#### What to do:
The pictures get left out, but everything else in the listing below must be duplicated exactly.
START Supplied material
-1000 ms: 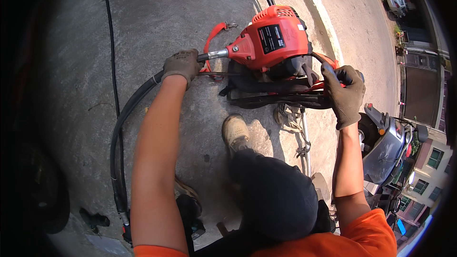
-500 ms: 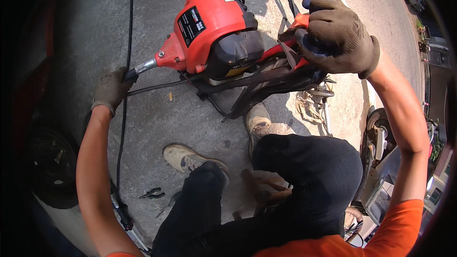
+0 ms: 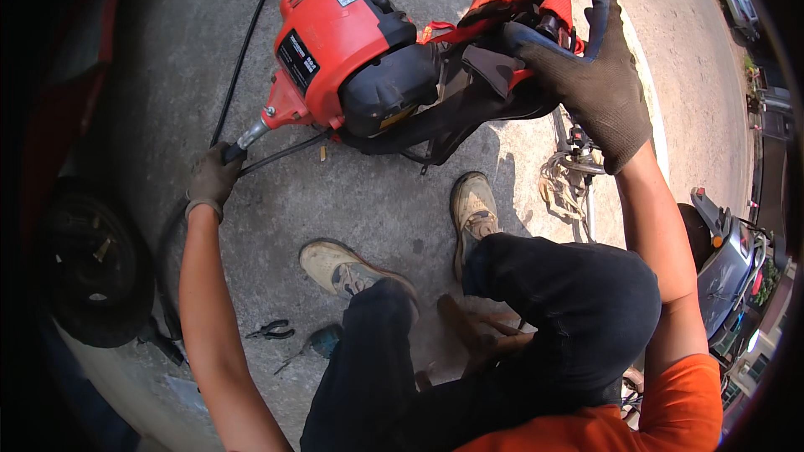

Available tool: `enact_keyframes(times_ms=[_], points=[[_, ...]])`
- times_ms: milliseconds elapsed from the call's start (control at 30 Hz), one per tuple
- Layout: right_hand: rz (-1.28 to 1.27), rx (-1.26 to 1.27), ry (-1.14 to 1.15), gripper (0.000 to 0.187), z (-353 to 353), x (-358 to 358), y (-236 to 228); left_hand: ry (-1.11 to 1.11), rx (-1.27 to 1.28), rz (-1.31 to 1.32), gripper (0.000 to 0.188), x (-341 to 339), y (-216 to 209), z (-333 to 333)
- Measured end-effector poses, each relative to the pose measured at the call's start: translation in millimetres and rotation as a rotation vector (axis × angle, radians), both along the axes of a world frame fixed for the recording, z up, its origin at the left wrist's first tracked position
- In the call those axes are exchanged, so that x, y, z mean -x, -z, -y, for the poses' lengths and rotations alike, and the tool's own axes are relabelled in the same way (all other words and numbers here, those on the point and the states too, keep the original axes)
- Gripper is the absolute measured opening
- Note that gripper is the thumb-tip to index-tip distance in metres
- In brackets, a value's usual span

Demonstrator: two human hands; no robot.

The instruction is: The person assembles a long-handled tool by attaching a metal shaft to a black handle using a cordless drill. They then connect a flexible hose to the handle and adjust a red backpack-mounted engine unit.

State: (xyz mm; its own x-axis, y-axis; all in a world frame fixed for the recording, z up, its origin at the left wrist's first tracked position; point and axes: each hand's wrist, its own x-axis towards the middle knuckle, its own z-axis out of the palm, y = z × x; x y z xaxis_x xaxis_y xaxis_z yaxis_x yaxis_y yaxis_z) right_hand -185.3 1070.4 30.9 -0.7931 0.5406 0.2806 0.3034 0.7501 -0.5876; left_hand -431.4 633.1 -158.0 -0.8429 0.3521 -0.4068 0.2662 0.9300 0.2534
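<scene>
A red and black backpack brush cutter engine [image 3: 335, 38] rests tilted on the concrete, with a silver coupling [image 3: 252, 134] at its lower left. My left hand [image 3: 211, 181], gloved, is wrapped round the black flexible shaft [image 3: 235, 153] just below that coupling. On the engine's right side is the black back frame [image 3: 469, 109] with red shoulder straps [image 3: 554, 7]. My gloved right hand [image 3: 596, 84] is at the frame's top end, fingers and thumb spread apart beside the straps. Whether its palm touches the frame is hidden.
Pliers [image 3: 271, 330] and a teal-handled screwdriver [image 3: 323, 341] lie left of my legs. A black wheel [image 3: 96, 264] stands at far left. A thin black cable [image 3: 241, 59] runs along the floor. Coiled cord [image 3: 559, 180] lies right of my shoes; a motorcycle [image 3: 727, 272] stands beyond.
The engine has swung left and its strap side has turned into view. My right hand has gone from closed on the frame to spread fingers. My left hand still grips the shaft.
</scene>
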Motion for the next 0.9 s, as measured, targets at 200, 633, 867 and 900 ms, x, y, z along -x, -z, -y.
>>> enact_keyframes(times_ms=[200,633,867,900], points=[[0.070,0.278,-0.002,0.077,17,-10,16,0.099,-0.149,-0.157,0.040,-23,-4,-52],[0.220,0.023,-0.309,0.031,-52,45,-8,-0.073,-0.063,-0.008,0.048,-38,7,-81],[0.203,0.188,-0.163,0.062,-40,8,16,-0.028,-0.053,-0.194,0.050,-35,10,-73],[0.212,0.216,-0.109,0.064,-36,6,15,-0.006,-0.084,-0.189,0.051,-34,12,-71]])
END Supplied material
#### Answer to this task:
-1000 ms: 
-500 ms: 
+0 ms: 

Available tool: `enact_keyframes(times_ms=[_], points=[[_, ...]])`
- times_ms: milliseconds elapsed from the call's start (control at 30 Hz), one per tuple
- Layout: right_hand: rz (-1.28 to 1.27), rx (-1.26 to 1.27), ry (-1.14 to 1.15), gripper (0.000 to 0.187), z (-353 to 353), x (-358 to 358), y (-236 to 228); left_hand: ry (-1.11 to 1.11), rx (-1.27 to 1.28), rz (-1.31 to 1.32), gripper (0.000 to 0.188), x (-341 to 339), y (-216 to 209), z (-333 to 333)
- Measured end-effector poses, each relative to the pose measured at the call's start: translation in millimetres and rotation as a rotation vector (axis × angle, radians), both along the axes of a world frame fixed for the recording, z up, its origin at the left wrist's first tracked position
- In the call those axes are exchanged, so that x, y, z mean -x, -z, -y, for the poses' lengths and rotations alike, and the tool's own axes are relabelled in the same way (all other words and numbers here, those on the point and the states too, keep the original axes)
- Gripper is the absolute measured opening
- Note that gripper is the thumb-tip to index-tip distance in metres
- In brackets, a value's usual span

Demonstrator: two human hands; no robot.

The instruction is: The person assembles a long-handled tool by attaching a metal shaft to a black handle using a cordless drill. They then connect a flexible hose to the handle and adjust a red backpack-mounted engine unit.

State: (xyz mm; its own x-axis, y-axis; all in a world frame fixed for the recording, z up, its origin at the left wrist's first tracked position; point and axes: each hand's wrist, its own x-axis towards the middle knuckle, its own z-axis out of the palm, y = z × x; x y z xaxis_x xaxis_y xaxis_z yaxis_x yaxis_y yaxis_z) right_hand -185.3 1070.4 30.9 -0.7931 0.5406 0.2806 0.3034 0.7501 -0.5876; left_hand -431.4 633.1 -158.0 -0.8429 0.3521 -0.4068 0.2662 0.9300 0.2534
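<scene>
A red and black backpack brush cutter engine [image 3: 335, 38] rests tilted on the concrete, with a silver coupling [image 3: 252, 134] at its lower left. My left hand [image 3: 211, 181], gloved, is wrapped round the black flexible shaft [image 3: 235, 153] just below that coupling. On the engine's right side is the black back frame [image 3: 469, 109] with red shoulder straps [image 3: 554, 7]. My gloved right hand [image 3: 596, 84] is at the frame's top end, fingers and thumb spread apart beside the straps. Whether its palm touches the frame is hidden.
Pliers [image 3: 271, 330] and a teal-handled screwdriver [image 3: 323, 341] lie left of my legs. A black wheel [image 3: 96, 264] stands at far left. A thin black cable [image 3: 241, 59] runs along the floor. Coiled cord [image 3: 559, 180] lies right of my shoes; a motorcycle [image 3: 727, 272] stands beyond.
The engine has swung left and its strap side has turned into view. My right hand has gone from closed on the frame to spread fingers. My left hand still grips the shaft.
</scene>
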Motion for the next 0.9 s, as measured, targets at 200, 633, 867 and 900 ms, x, y, z along -x, -z, -y.
>>> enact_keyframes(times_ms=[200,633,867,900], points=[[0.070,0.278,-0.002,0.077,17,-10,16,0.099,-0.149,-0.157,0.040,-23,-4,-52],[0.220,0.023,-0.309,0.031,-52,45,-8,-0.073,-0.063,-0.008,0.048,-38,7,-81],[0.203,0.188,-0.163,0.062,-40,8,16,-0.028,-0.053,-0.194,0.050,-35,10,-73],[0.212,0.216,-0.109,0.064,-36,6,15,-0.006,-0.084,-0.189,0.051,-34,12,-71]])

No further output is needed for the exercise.